Our whole team is experiencing so many “ah-ha” moments as we are able to see why people react in certain ways when we are trying to get ideas across. This is particularly true when some of our ideas are quite radical and seriously challenge the status quo.

One of the critical ideas he introduces is WYSIATI – What You See Is All There Is. One of my colleagues has re-expressed this differently – “Simplicity on the Near-side of Complexity”. There are many points wrapped up in this little phrase, but one key message is that people are generally lazy, and don’t want to understand our rather complex world that we live in preferring the “just give me the headline, don’t bother me with the detail” approach. Two quick examples from politics and then a quiz.

Trump: Most of us were surprised that Donald Trump made it to President Elect of the US. I’ll not go into the oft-repeated disenfranchised post-rationalisation we have heard since, but there was one powerful message he had that Hilary Clinton failed miserably to match “Make America Great Again”. This was simple (simplistic), and easy to rattle off the tongue. But exactly how he’s actually going to do this – no detail at all.

BREXIT: Boris Johnson and his chums went around the UK before the referendum encouraging everyone to vote for exiting the EU. Again, I’ll not touch on the disenfranchised story, but go to their slogan which resonated powerfully with those who voted out; “Take Back Control”. David Cameron et al didn’t have anything like such a simple and powerful message. But behind this simplistic message, there was nothing but hot air – you may have seen Boris’ performance on the Andrew Marr show on Sunday…. There are no details about exactly how they’re going to take back control.

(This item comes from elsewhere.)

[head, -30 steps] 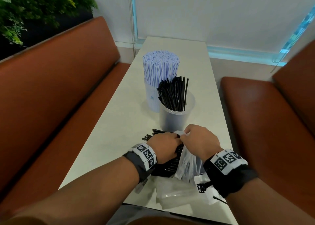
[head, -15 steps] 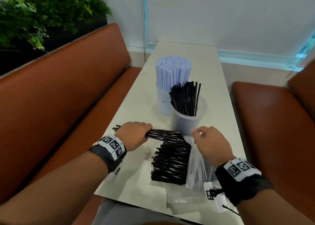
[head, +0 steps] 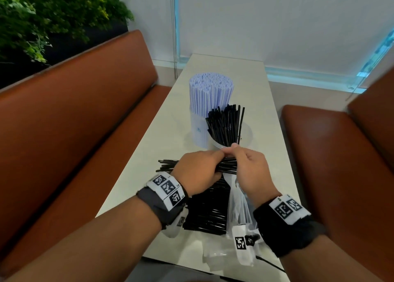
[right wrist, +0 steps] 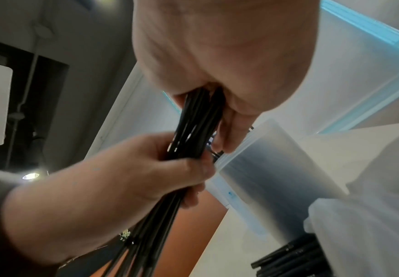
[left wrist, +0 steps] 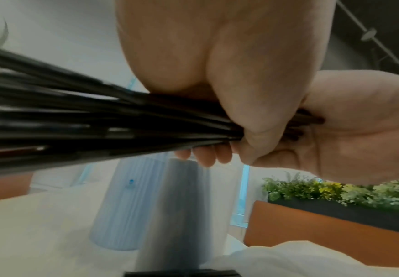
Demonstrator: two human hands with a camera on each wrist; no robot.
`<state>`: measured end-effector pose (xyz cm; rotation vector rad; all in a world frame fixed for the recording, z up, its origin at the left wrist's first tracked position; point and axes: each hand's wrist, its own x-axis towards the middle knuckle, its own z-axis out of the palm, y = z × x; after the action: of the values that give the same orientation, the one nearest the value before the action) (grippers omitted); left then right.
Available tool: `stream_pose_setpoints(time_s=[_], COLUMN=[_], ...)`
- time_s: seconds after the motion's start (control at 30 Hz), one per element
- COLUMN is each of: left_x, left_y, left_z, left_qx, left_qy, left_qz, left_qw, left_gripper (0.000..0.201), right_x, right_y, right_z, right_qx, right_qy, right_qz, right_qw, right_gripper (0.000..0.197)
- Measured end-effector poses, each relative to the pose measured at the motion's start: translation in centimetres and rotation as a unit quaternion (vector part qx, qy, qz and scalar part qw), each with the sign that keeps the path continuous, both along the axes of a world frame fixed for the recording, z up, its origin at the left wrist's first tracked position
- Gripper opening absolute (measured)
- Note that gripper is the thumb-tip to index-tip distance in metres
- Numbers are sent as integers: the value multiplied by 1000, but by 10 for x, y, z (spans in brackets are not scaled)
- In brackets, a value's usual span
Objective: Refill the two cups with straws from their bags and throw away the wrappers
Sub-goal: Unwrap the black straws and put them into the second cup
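Brown padded benches [head: 81, 119] flank a long pale desk [head: 262, 102] that runs toward a white wall, with green plants [head: 42, 15] behind the left bench. Near the middle of the desk stands a clear cup [head: 247, 136] holding upright black straws [head: 227, 125]. Just behind this cup, touching it, a second cup [head: 197, 130] is packed full with white-and-blue wrapped straws [head: 211, 94]. Directly in front of the clear cup, above the desk, both hands meet on one bundle of black straws [head: 227, 167] held crosswise. The left hand [head: 198, 171] wraps its fingers around the bundle's middle, its grip closed tight on it, and the loose ends fan out past it, away from the cup's left side. The right hand [head: 249, 168] has its grip curled closed on the same bundle's other end, thumb up by the cup's rim. Below the hands, nearer the person than the cup, a stack of black straws [head: 207, 213] lies on the desk, partly out of a clear plastic bag [head: 238, 198]. More crumpled clear wrapper [head: 215, 254] lies at the desk's near edge.
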<state>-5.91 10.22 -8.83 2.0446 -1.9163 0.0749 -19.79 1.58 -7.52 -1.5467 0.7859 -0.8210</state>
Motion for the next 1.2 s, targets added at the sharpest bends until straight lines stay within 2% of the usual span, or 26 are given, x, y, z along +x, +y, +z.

QUIZ (with a bit of a pander towards social media): It’s “Independence Day” with the world under threat from a superior Alien race: We need to elect a world leader, NOW and your vote counts. There is no time for campaigns, manifestos or TV broadcasts. Twitter is going to do the Ballot by posting three tweets and the candidate with the most number of likes for their tweet within the next two minutes will lead Earth in the battle against the Aliens.

Here are the three candidate Tweets:

Candidate A: Associated with crooked politicians. Consults with astrologers. He’s had two mistresses. He also chain-smokes. Drinks 8 to 10 martinis a day.

Candidate B: He was kicked out of office twice. Sleeps until noon. Used drugs in school. Drinks a litre of whiskey every evening.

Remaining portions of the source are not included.